Un risultato storico è stato ottenuto da Vox. Forza populista di estrema destra guidata da Santiago Abascal, entra per la prima volta in Parlamento con ben 11 seggi (quarta forza) arrivando quasi all’8% di voti. 8 seggi sono stati conquistati da Catalunya Ecp.
Coalizione di sinistra, o blocco indipendentista? – Ora la Catalogna si trova di fronte un bivio: tentare una colazione di sinistra, o raggruppare le forze indipendentiste. Sulla carta, il Psc se affiancato da Erc e Catalunya Ecp può arrivare a quota 74 seggi, ottenendo quindi la maggioranza in Parlamento. L’ostacolo più grande che si presenta all’inizio di questa possibile strada di Governo sono le dichiarazioni di Erc che aveva già rifiutato questa ipotesi in campagna elettorale. Prende invece quota la seconda opzione. Sembra possibile un blocco indipendentista moderato guidato da Erc. Attenuando la via secessionista dura di Junts e alleandosi con Cup, si potrebbe avviare una politica di dialogo con il presidente Sanchez che porti a un referendum concordato con il Governo centrale di Madrid.

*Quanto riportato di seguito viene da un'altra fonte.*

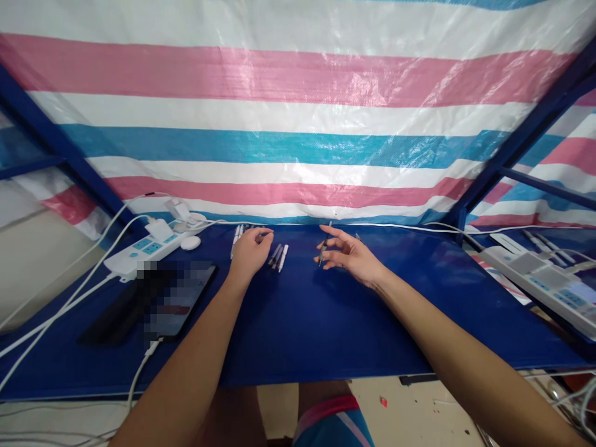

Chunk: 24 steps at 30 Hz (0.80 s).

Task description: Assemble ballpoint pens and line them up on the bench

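Note:
In the head view, my right hand [351,253] pinches a slim dark-and-clear pen [325,242], held nearly upright over the blue tabletop [302,323]. My left hand [251,251] is to the left, its fingers curled in and the thumb near the index finger; whatever they may hold is hidden. Between the hands lies a small group of pens [278,257], some dark or clear and one white. More white pens [236,239] stick out behind my left hand, partly covered by it. The tip of another small object [357,236] shows behind my right hand.
On the left are a white power strip [149,245] with plugs, a round white disc [190,243] and a dark tablet [181,304] on a charging cable. Another power strip [549,285] lies at the right. A white cable runs along the back edge, before a striped sheet [298,149].

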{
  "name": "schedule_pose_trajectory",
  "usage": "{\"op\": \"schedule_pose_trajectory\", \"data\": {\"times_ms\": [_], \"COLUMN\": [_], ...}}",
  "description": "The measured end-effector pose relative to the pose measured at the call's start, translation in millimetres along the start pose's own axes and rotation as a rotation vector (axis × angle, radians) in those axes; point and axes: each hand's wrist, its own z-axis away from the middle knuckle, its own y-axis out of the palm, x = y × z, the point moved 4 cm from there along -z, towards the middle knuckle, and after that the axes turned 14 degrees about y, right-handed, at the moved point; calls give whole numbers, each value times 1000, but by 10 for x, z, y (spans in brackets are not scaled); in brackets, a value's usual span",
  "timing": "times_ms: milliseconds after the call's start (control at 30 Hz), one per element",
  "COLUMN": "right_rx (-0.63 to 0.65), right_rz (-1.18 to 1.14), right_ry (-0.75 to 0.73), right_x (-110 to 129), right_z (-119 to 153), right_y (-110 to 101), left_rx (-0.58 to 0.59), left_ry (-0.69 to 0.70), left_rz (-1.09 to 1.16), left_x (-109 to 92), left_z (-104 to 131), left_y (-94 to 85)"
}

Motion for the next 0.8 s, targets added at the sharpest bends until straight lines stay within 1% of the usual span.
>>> {"op": "schedule_pose_trajectory", "data": {"times_ms": [200, 367, 633, 800], "right_rx": [-31, -61, -45, -69], "right_rz": [-12, 23, 5, -5], "right_ry": [-9, 26, 55, 73], "right_x": [25, -20, -66, -76], "right_z": [18, -14, -27, -31], "right_y": [10, -5, 14, 4], "left_rx": [-3, -16, -12, -6], "left_ry": [-13, -11, 7, 13], "left_rz": [7, 26, 39, 55], "left_x": [-18, -32, -22, 10], "left_z": [7, 9, 8, 6], "left_y": [-14, -21, -2, 22]}}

Essere presidente in Catalogna – Le elezioni per questo 13° Parlamento regionale sembrano proseguire sulla strada intrapresa negli ultimi anni. Gli eventi che hanno portato al voto nel dicembre 2017 sono ben impressi nella memoria degli spagnoli, separatisti e non. Come dimenticare il referendum promosso dall’allora presidente della Generalitat de Catalunya Puigdemont. Annunciato il 9 giugno 2017, il premier assicurava al popolo catalano che si sarebbe tenuto il 1° ottobre dello stesso anno e che avrebbe avuto valore vincolante anche qualora non avesse raggiunto il quorum. Nei primi giorni di settembre il Parlamento autonomo approvò la legge che istituiva il referendum, ma subito arrivò l’alt da Madrid. L’allora presidente spagnolo Mariano Rajoy ordinò il sequestro delle schede elettorali e l’arresto delle personalità che più si stavano battendo per quel referendum considerato illegale. Furono in 14 a finire dietro le sbarre. Tra politici e funzionari pubblici venne arrestato anche Junqueras, cosa che non gli sta impedendo di guidare l’Erc. Puigdemont riuscì invece a fuggire, e ora è esule in Belgio. Non è stata più felice l’esperienza di Joaquim ‘Quim’ Torra. Eletto nel 2018, dopo che Rajoy aveva sciolto il Governo Puigdemont, viene inabilitato per disobbedienza dopo appena 2 anni di mandato. L’accusa mossa dalla Corte Suprema spagnola fu quella di aver violato il principio di neutralità durante la campagna elettorale nel dicembre 2017, che lo ha visto vincitore, affiggendo su degli edifici dei nastri gialli. Interpretato come una presa di posizione a favore dell’esule Puigdemont, venne condannato il 28 settembre 2020 a un anno e mezzo di interdizione dai pubblici uffici.